» **Dataset extract**:
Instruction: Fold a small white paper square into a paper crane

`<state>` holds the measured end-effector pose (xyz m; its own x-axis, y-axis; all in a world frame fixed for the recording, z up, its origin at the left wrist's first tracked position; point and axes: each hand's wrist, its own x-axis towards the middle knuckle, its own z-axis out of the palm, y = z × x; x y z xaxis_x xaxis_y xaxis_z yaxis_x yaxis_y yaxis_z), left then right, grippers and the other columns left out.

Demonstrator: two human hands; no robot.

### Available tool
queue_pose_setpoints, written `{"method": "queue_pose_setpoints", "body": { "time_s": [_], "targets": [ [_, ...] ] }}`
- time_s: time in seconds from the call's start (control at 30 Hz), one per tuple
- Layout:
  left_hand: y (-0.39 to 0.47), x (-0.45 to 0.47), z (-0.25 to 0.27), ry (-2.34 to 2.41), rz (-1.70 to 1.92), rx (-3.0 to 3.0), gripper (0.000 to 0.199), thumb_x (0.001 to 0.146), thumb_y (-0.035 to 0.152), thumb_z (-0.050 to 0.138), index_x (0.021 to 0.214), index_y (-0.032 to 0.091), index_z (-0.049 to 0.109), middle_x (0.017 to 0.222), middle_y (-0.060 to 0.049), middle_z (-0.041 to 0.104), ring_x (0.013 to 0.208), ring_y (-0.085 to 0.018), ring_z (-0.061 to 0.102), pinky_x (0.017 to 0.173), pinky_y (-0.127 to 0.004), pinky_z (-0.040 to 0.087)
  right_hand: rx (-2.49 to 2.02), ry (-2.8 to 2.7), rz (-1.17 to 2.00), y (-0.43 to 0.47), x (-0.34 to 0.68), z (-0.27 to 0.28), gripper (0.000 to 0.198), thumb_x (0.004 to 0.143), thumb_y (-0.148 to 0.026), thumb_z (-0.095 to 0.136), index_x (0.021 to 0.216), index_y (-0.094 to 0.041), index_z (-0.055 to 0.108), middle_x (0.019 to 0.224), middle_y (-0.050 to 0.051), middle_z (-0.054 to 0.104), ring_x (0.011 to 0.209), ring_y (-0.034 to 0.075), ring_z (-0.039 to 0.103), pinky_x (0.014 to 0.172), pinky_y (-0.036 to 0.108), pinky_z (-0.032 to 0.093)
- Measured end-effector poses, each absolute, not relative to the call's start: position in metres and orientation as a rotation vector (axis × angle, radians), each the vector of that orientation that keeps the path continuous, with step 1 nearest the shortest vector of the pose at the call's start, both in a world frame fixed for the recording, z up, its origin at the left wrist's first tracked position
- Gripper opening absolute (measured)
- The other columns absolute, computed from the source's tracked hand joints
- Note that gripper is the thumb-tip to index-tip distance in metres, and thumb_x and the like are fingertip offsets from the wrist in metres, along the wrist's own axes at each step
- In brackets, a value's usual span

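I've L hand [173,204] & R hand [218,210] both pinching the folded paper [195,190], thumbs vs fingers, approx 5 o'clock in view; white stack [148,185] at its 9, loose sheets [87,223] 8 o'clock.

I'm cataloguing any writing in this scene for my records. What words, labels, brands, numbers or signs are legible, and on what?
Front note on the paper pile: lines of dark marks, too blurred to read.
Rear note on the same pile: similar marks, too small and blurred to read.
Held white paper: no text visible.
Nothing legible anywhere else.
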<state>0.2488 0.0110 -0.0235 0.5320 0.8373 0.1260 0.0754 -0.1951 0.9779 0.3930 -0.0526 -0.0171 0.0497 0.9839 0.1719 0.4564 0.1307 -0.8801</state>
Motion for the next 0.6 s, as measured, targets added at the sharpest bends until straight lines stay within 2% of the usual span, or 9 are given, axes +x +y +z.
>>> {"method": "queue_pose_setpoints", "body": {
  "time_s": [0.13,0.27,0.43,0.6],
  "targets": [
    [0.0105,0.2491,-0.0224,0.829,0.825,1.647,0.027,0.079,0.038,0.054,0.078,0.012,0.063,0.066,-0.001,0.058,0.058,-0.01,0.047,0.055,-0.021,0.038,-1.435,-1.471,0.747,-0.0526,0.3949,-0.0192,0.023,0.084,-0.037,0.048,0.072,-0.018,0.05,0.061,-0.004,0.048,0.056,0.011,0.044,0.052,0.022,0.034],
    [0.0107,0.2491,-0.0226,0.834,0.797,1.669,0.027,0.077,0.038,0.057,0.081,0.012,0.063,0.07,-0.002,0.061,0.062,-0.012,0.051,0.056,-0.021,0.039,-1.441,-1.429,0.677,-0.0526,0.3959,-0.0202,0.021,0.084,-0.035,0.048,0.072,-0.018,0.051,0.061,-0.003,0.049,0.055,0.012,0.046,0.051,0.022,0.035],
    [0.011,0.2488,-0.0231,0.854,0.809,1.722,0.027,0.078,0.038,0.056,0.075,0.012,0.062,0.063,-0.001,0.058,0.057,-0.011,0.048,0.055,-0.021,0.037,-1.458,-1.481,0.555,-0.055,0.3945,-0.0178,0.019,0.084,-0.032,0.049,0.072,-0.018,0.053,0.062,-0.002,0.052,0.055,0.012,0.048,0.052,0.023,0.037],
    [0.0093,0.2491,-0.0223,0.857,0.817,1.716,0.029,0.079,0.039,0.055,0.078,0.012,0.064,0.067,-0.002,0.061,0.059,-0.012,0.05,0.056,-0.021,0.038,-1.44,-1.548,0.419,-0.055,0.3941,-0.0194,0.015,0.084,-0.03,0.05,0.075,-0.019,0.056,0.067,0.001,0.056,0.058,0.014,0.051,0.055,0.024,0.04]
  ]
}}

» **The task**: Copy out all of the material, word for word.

» **Your response**:
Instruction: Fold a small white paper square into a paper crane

`<state>` holds the measured end-effector pose (xyz m; its own x-axis, y-axis; all in a world frame fixed for the recording, z up, its origin at the left wrist's first tracked position; point and axes: each hand's wrist, its own x-axis towards the middle knuckle, its own z-axis out of the palm, y = z × x; x y z xaxis_x xaxis_y xaxis_z yaxis_x yaxis_y yaxis_z), left then right, grippers and the other columns left out.

Demonstrator: two human hands; no robot.

### Available tool
queue_pose_setpoints, written `{"method": "queue_pose_setpoints", "body": { "time_s": [_], "targets": [ [_, ...] ] }}`
- time_s: time in seconds from the call's start (control at 30 Hz), one per tuple
- Layout:
  left_hand: y (-0.39 to 0.47), x (-0.45 to 0.47), z (-0.25 to 0.27), ry (-2.34 to 2.41), rz (-1.70 to 1.92), rx (-3.0 to 3.0), gripper (0.000 to 0.199), thumb_x (0.001 to 0.146), thumb_y (-0.035 to 0.152), thumb_z (-0.050 to 0.138), index_x (0.021 to 0.214), index_y (-0.032 to 0.091), index_z (-0.049 to 0.109), middle_x (0.017 to 0.222), middle_y (-0.060 to 0.049), middle_z (-0.041 to 0.104), ring_x (0.013 to 0.208), ring_y (-0.085 to 0.018), ring_z (-0.061 to 0.102), pinky_x (0.017 to 0.173), pinky_y (-0.127 to 0.004), pinky_z (-0.040 to 0.087)
  right_hand: rx (-2.49 to 2.02), ry (-2.8 to 2.7), rz (-1.17 to 2.00), y (-0.43 to 0.47), x (-0.34 to 0.68), z (-0.27 to 0.28), gripper (0.000 to 0.198), thumb_x (0.004 to 0.143), thumb_y (-0.148 to 0.026), thumb_z (-0.095 to 0.136), index_x (0.021 to 0.216), index_y (-0.094 to 0.041), index_z (-0.055 to 0.108), middle_x (0.019 to 0.224), middle_y (-0.050 to 0.051), middle_z (-0.054 to 0.104), ring_x (0.011 to 0.209), ring_y (-0.034 to 0.075), ring_z (-0.039 to 0.103), pinky_x (0.014 to 0.172), pinky_y (-0.036 to 0.108), pinky_z (-0.032 to 0.093)
- Measured end-effector poses, each absolute, not relative to the call's start: position in metres and orientation as a rotation vector (axis × angle, radians), each the vector of that orientation that keeps the path continuous, with step 1 nearest the shortest vector of the pose at the call's start, both in a world frame fixed for the recording, z up, its origin at the left wrist's first tracked position
- Gripper opening absolute (measured)
- The other columns absolute, computed from the source's tracked hand joints
- Note that gripper is the thumb-tip to index-tip distance in metres, and thumb_x and the like are fingertip offsets from the wrist in metres, along the wrist's own axes at each step
- In brackets, a value's usual span

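I've L hand [173,204] & R hand [218,210] both pinching the folded paper [195,190], thumbs vs fingers, approx 5 o'clock in view; white stack [148,185] at its 9, loose sheets [87,223] 8 o'clock.

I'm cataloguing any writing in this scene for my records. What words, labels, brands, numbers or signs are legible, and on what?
Front note on the paper pile: lines of dark marks, too blurred to read.
Rear note on the same pile: similar marks, too small and blurred to read.
Held white paper: no text visible.
Nothing legible anywhere else.
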<state>0.2488 0.0110 -0.0235 0.5320 0.8373 0.1260 0.0754 -0.1951 0.9779 0.3930 -0.0526 -0.0171 0.0497 0.9839 0.1719 0.4564 0.1307 -0.8801</state>
Motion for the next 0.6 s, as measured, targets added at the sharpest bends until straight lines stay within 2% of the usual span, or 9 are given, axes +x +y +z.
>>> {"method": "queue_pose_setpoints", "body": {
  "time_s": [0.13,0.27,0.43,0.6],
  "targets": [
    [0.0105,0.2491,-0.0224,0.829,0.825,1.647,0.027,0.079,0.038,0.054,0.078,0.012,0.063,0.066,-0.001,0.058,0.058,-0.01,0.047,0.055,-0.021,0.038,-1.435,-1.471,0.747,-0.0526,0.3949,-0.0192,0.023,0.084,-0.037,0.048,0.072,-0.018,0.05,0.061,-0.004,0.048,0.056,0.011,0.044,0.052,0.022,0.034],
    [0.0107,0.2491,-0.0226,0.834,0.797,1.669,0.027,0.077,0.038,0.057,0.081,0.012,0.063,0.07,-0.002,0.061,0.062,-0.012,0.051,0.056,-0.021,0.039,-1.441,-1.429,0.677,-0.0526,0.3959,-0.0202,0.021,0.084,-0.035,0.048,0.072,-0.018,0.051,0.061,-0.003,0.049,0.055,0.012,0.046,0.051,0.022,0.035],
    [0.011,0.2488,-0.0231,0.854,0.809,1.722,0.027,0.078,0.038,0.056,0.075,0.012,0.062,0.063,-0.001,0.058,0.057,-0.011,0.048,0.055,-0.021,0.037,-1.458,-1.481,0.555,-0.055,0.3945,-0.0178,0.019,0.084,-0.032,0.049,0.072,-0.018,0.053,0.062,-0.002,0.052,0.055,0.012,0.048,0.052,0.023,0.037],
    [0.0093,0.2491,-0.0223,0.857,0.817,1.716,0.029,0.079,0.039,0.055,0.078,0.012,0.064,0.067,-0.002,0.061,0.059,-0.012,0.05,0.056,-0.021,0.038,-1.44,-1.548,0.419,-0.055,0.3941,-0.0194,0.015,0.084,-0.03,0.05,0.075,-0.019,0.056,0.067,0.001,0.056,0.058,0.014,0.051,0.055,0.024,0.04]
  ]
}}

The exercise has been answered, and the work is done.